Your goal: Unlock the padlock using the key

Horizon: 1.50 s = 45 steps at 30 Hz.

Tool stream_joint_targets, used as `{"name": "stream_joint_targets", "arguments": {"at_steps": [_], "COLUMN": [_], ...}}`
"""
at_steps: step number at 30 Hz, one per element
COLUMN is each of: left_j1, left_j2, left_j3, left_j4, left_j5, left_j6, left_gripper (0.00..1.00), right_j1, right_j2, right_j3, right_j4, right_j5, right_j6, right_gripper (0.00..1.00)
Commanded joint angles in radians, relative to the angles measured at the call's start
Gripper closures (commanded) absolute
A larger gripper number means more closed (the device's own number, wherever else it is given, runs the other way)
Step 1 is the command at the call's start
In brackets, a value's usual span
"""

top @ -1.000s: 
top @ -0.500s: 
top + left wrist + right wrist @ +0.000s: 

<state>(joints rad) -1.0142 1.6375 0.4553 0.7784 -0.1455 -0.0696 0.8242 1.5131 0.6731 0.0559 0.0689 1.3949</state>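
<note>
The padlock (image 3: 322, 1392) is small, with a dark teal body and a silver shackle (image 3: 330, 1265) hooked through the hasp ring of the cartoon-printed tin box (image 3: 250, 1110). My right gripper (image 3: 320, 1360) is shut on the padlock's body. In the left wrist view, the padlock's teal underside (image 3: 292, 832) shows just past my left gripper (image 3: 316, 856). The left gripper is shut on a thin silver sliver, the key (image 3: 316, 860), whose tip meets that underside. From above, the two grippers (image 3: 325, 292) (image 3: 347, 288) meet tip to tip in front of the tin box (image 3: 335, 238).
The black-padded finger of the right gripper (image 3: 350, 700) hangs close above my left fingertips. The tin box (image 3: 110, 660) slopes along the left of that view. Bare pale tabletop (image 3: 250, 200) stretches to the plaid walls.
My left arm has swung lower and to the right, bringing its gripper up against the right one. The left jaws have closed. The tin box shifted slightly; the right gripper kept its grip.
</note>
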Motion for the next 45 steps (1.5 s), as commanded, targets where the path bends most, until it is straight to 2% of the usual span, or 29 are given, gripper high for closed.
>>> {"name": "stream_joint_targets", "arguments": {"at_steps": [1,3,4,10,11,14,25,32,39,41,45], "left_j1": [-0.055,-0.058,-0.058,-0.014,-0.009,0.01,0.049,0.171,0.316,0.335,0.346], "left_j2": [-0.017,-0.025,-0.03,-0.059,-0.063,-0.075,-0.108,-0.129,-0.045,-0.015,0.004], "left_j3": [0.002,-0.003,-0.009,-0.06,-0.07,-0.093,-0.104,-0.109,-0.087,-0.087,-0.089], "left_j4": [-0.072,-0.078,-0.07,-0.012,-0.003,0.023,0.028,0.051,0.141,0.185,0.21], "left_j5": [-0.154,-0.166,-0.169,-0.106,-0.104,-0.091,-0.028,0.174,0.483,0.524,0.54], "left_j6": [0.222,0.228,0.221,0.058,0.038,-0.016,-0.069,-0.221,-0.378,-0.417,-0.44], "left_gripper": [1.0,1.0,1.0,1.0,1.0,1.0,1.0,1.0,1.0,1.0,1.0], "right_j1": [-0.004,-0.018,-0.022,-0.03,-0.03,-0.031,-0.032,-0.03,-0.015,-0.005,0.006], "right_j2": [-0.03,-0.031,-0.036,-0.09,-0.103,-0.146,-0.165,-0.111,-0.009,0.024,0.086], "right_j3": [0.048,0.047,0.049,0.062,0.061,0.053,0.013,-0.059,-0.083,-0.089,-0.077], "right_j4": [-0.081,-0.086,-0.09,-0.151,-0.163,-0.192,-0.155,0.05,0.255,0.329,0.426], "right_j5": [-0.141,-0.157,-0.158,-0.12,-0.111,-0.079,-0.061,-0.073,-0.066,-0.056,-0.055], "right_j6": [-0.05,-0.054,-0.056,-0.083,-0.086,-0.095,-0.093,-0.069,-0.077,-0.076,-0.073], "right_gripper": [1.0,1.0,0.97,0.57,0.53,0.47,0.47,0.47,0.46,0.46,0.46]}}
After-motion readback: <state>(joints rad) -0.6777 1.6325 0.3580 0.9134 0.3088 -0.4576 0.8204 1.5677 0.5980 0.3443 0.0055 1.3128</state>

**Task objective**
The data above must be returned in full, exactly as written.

**Expected answer**
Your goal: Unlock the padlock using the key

Horizon: 1.50 s = 45 steps at 30 Hz.

Tool stream_joint_targets, used as `{"name": "stream_joint_targets", "arguments": {"at_steps": [_], "COLUMN": [_], ...}}`
"""
at_steps: step number at 30 Hz, one per element
COLUMN is each of: left_j1, left_j2, left_j3, left_j4, left_j5, left_j6, left_gripper (0.00..1.00), right_j1, right_j2, right_j3, right_j4, right_j5, right_j6, right_gripper (0.00..1.00)
Commanded joint angles in radians, relative to the angles measured at the call's start
Gripper closures (commanded) absolute
A larger gripper number means more closed (the device's own number, wherever else it is given, runs the other way)
Step 1 is the command at the call's start
In brackets, a value's usual span
"""

top @ -1.000s: 
top @ -0.500s: 
top + left wrist + right wrist @ +0.000s: 

<state>(joints rad) -1.0142 1.6375 0.4553 0.7784 -0.1455 -0.0696 0.8242 1.5131 0.6731 0.0559 0.0689 1.3949</state>
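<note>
The padlock (image 3: 322, 1392) is small, with a dark teal body and a silver shackle (image 3: 330, 1265) hooked through the hasp ring of the cartoon-printed tin box (image 3: 250, 1110). My right gripper (image 3: 320, 1360) is shut on the padlock's body. In the left wrist view, the padlock's teal underside (image 3: 292, 832) shows just past my left gripper (image 3: 316, 856). The left gripper is shut on a thin silver sliver, the key (image 3: 316, 860), whose tip meets that underside. From above, the two grippers (image 3: 325, 292) (image 3: 347, 288) meet tip to tip in front of the tin box (image 3: 335, 238).
The black-padded finger of the right gripper (image 3: 350, 700) hangs close above my left fingertips. The tin box (image 3: 110, 660) slopes along the left of that view. Bare pale tabletop (image 3: 250, 200) stretches to the plaid walls.
My left arm has swung lower and to the right, bringing its gripper up against the right one. The left jaws have closed. The tin box shifted slightly; the right gripper kept its grip.
</note>
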Motion for the next 45 steps (1.5 s), as commanded, targets where the path bends most, until it is straight to 2% of the usual span, or 29 are given, gripper high for closed.
>>> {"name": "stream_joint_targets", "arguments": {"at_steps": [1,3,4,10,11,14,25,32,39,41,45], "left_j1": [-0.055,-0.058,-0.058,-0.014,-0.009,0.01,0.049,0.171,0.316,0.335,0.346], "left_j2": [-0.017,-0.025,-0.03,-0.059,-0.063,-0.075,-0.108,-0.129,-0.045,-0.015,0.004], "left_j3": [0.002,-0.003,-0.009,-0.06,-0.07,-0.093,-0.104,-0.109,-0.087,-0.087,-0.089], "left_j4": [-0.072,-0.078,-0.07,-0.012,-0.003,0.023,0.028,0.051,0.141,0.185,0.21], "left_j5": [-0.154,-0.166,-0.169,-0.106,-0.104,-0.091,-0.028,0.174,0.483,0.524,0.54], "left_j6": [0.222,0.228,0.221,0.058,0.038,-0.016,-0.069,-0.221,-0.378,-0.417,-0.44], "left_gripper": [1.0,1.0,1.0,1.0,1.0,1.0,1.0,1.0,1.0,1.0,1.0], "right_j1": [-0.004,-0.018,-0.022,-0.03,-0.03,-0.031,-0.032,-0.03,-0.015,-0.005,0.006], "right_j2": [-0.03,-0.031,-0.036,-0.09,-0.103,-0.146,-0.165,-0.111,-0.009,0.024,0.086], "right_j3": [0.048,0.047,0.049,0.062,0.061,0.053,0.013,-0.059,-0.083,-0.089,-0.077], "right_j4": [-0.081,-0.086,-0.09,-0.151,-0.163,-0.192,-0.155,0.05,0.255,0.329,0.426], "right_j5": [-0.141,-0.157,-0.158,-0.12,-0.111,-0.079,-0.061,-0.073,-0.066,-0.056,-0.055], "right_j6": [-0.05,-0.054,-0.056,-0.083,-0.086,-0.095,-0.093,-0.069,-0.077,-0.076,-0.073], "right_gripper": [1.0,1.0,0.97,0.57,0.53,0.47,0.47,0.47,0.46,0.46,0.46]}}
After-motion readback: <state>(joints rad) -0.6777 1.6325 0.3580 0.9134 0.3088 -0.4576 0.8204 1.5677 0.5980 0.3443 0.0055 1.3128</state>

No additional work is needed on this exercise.